Any picture in the material should be left out, while all other lines are copied exactly.

Start of Block

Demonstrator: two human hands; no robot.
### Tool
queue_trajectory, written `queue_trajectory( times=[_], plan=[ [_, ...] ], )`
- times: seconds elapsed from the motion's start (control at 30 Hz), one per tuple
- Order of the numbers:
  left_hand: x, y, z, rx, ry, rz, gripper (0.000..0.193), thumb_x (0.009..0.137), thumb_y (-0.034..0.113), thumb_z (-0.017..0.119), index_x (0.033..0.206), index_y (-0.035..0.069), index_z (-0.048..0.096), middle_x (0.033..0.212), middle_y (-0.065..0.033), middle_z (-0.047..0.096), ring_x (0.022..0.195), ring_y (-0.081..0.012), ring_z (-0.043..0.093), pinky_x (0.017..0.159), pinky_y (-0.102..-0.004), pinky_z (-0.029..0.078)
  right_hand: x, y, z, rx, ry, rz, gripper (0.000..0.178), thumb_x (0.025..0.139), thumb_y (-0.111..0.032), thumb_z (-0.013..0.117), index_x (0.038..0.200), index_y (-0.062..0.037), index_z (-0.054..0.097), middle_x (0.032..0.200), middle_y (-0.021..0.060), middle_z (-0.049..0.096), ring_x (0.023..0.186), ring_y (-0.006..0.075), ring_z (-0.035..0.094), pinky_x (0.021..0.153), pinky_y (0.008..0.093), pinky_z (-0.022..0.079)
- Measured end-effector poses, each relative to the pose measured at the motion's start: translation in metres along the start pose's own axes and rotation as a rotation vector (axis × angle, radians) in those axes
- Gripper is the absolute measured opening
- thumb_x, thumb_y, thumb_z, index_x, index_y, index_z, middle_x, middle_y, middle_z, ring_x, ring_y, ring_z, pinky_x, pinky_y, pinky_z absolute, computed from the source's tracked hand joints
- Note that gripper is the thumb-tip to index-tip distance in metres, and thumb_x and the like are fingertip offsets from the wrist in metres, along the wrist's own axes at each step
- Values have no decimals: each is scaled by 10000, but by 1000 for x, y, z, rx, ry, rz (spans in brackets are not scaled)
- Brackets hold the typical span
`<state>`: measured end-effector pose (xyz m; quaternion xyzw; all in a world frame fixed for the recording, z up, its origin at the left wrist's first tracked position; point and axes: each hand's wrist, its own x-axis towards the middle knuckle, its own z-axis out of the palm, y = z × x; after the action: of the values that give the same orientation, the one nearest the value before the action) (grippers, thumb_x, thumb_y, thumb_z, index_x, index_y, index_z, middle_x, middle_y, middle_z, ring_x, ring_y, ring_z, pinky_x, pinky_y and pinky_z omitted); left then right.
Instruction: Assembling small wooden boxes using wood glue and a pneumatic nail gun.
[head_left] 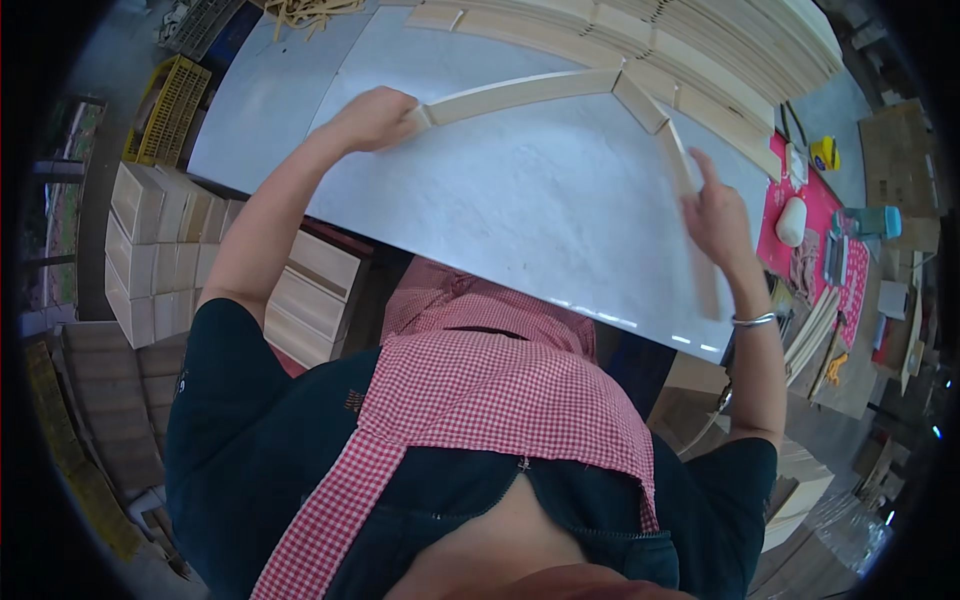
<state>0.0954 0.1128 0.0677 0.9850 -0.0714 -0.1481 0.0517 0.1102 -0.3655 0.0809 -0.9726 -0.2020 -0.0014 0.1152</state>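
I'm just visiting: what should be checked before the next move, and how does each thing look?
1. Left hand grips the left end of the wooden strip: ok.
2. Right hand holds the strip's right side firmly: cannot tell, blurred.
3. Strip's corner joints are secure: cannot tell, too small.
4. Strip is clear of the stacked slats behind: cannot tell, its corner looks close.
5. Boxes beside the table are stacked: ok.

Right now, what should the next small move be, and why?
Probably bring the left hand and right hand slightly closer together: the left grips one end of the jointed wooden strip, the right is at its opposite section, and its outer sections stand wide apart.
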Motion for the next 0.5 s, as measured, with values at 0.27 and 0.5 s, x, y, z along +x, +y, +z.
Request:
queue_trajectory(
  times=[0.27,0.5],
  plan=[
    [-24,28,42,-590,214,-23,408,906,126,578,1304,43,616,1097,-108,695,881,-216,638,825,-356,539,-18,-98,63,342,-16,-97,260,835,-81,666,1095,-76,668,793,137,675,717,357,641,700,442,513],
    [-31,43,76,-913,387,-167,374,967,355,646,1177,50,700,1055,-91,703,872,-197,650,797,-311,550,-9,-146,63,-18,280,-544,228,844,-279,768,886,-64,705,732,58,639,704,258,615,745,358,484]
  ],
)
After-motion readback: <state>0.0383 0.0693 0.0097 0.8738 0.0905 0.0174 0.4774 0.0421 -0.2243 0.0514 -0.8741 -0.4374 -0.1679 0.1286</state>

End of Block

● **ANSWER TO THIS PROBLEM**
Demonstrator: two human hands; no robot.
### Tool
queue_trajectory, written `queue_trajectory( times=[_], plan=[ [_, ...] ], )`
- times: seconds elapsed from the motion's start (control at 30 Hz), one per tuple
- Order of the numbers:
  left_hand: x, y, z, rx, ry, rz, gripper (0.000..0.193), thumb_x (0.009..0.137), thumb_y (-0.034..0.113), thumb_z (-0.017..0.119), index_x (0.033..0.206), index_y (-0.035..0.069), index_z (-0.048..0.096), middle_x (0.033..0.212), middle_y (-0.065..0.033), middle_z (-0.047..0.096), ring_x (0.022..0.195), ring_y (-0.081..0.012), ring_z (-0.043..0.093), pinky_x (0.017..0.159), pinky_y (-0.102..-0.004), pinky_z (-0.029..0.078)
  right_hand: x, y, z, rx, ry, rz, gripper (0.000..0.178), thumb_x (0.025..0.139), thumb_y (-0.111..0.032), thumb_z (-0.013..0.117), index_x (0.038..0.200), index_y (-0.062..0.037), index_z (-0.054..0.097), middle_x (0.032..0.200), middle_y (-0.021..0.060), middle_z (-0.049..0.096), ring_x (0.023..0.186), ring_y (-0.006..0.075), ring_z (-0.035..0.094), pinky_x (0.021..0.153), pinky_y (0.008..0.093), pinky_z (-0.022..0.079)
- Measured end-effector poses, each relative to the pose measured at the motion's start: translation in metres along the start pose's own axes and rotation as a rotation vector (axis × angle, radians) in those axes
- Gripper is the absolute measured opening
- thumb_x, thumb_y, thumb_z, index_x, index_y, index_z, middle_x, middle_y, middle_z, ring_x, ring_y, ring_z, pinky_x, pinky_y, pinky_z absolute, computed from the source's tracked hand joints
- Note that gripper is the thumb-tip to index-tip distance in metres, and thumb_x and the like are fingertip offsets from the wrist in metres, along the wrist's own axes at each step
- Values have no decimals: each is scaled by 10000, but by 1000 for x, y, z, rx, ry, rz (spans in brackets are not scaled)
- Brackets hold the typical span
`<state>`: measured end-effector pose (xyz m; quaternion xyzw; all in a world frame fixed for the recording, z up, its origin at the left wrist's first tracked position; point and axes: each hand's wrist, its own x-axis towards the middle knuckle, its own z-axis out of the palm, y = z × x; after the action: of the values that give the same orientation, the one nearest the value before the action) (grippers, thumb_x, thumb_y, thumb_z, index_x, index_y, index_z, middle_x, middle_y, middle_z, ring_x, ring_y, ring_z, pinky_x, pinky_y and pinky_z omitted); left then right.
Instruction: Assembling small wooden boxes using wood glue and a pneumatic nail gun.
[head_left] 
<state>0.0954 0.1128 0.0677 0.9850 -0.0714 -0.1481 0.0517 0.1102 -0.3655 0.0809 -0.9726 -0.2020 -0.0014 0.1152</state>
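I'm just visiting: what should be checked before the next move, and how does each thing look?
1. Left hand grips the left end of the wooden strip: ok.
2. Right hand holds the strip's right side firmly: cannot tell, blurred.
3. Strip's corner joints are secure: cannot tell, too small.
4. Strip is clear of the stacked slats behind: cannot tell, its corner looks close.
5. Boxes beside the table are stacked: ok.

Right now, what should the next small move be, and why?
Probably bring the left hand and right hand slightly closer together: the left grips one end of the jointed wooden strip, the right is at its opposite section, and its outer sections stand wide apart.
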Motion for the next 0.5 s, as measured, with values at 0.27 and 0.5 s, x, y, z along +x, +y, +z.
Request:
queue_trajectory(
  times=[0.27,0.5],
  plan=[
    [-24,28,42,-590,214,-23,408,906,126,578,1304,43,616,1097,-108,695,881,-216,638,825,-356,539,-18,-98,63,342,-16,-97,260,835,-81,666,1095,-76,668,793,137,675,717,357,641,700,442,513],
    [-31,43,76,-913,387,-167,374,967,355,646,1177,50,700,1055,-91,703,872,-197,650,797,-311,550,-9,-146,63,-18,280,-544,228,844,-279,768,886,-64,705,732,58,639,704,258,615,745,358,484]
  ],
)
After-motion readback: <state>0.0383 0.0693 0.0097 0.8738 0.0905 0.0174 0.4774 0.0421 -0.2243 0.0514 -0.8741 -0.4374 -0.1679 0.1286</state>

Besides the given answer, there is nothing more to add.